_Instructions for the task_: What you return must match the listing below line for line, minus its pictures.
________
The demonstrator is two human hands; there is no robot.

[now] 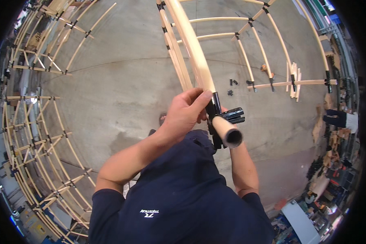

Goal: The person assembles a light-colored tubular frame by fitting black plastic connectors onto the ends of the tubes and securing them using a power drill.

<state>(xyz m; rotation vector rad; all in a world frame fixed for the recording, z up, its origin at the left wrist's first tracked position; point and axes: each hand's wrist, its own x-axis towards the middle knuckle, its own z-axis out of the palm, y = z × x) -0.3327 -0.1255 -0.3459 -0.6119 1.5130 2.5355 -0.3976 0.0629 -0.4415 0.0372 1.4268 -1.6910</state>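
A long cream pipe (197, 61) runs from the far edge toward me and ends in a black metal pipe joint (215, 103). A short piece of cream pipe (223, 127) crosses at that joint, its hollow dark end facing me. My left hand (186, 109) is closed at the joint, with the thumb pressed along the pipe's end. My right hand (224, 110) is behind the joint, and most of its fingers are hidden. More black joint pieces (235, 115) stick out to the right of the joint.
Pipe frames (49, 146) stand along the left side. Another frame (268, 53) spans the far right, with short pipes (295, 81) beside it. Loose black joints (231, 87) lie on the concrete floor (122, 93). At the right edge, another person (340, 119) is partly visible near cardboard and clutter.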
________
_Solution for this exercise_:
The demonstrator is two human hands; there is no robot.

[now] 

Goal: The person assembles a light-colored tubular frame by fitting black plastic connectors onto the ends of the tubes and securing them using a power drill.

<state>(xyz m; rotation vector rad; all in a world frame fixed for the recording, z up, its origin at the left wrist's first tracked position; point and axes: each hand's wrist, its own x-axis towards the middle knuckle, its own z-axis out of the palm, y = z × x) -0.3327 -0.1255 -0.3459 -0.6119 1.5130 2.5355 -0.3976 0.0629 -0.4415 0.0372 1.4268 -1.6910</state>
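A long cream pipe (197, 61) runs from the far edge toward me and ends in a black metal pipe joint (215, 103). A short piece of cream pipe (223, 127) crosses at that joint, its hollow dark end facing me. My left hand (186, 109) is closed at the joint, with the thumb pressed along the pipe's end. My right hand (224, 110) is behind the joint, and most of its fingers are hidden. More black joint pieces (235, 115) stick out to the right of the joint.
Pipe frames (49, 146) stand along the left side. Another frame (268, 53) spans the far right, with short pipes (295, 81) beside it. Loose black joints (231, 87) lie on the concrete floor (122, 93). At the right edge, another person (340, 119) is partly visible near cardboard and clutter.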

The output has nothing more to it.